*** Opening of GIVEN MATERIAL ***

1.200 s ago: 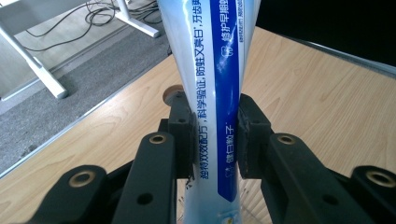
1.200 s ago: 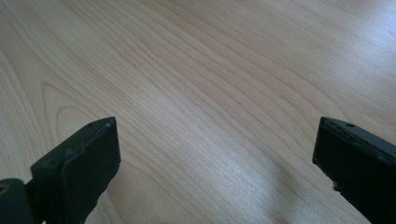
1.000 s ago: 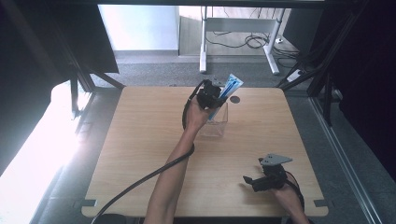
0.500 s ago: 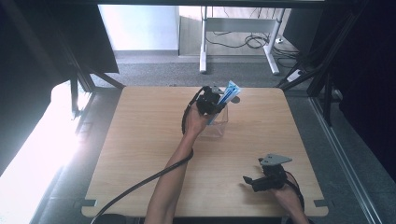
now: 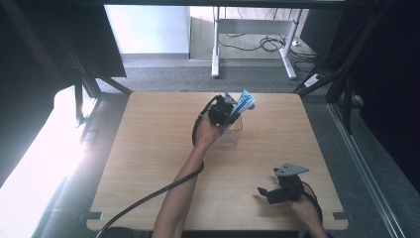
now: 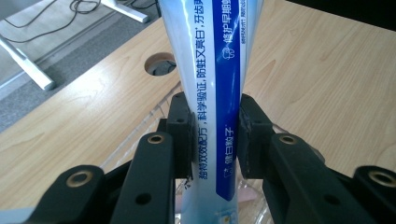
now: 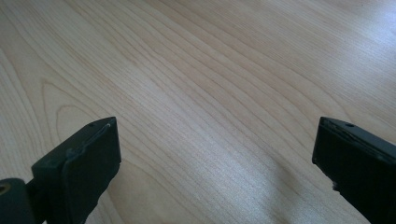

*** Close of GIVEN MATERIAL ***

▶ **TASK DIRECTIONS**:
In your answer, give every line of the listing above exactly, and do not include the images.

▶ **EXPECTED ANSWER**:
1.200 s ago: 
1.200 s ago: 
1.000 s ago: 
0.500 s ago: 
now: 
now: 
now: 

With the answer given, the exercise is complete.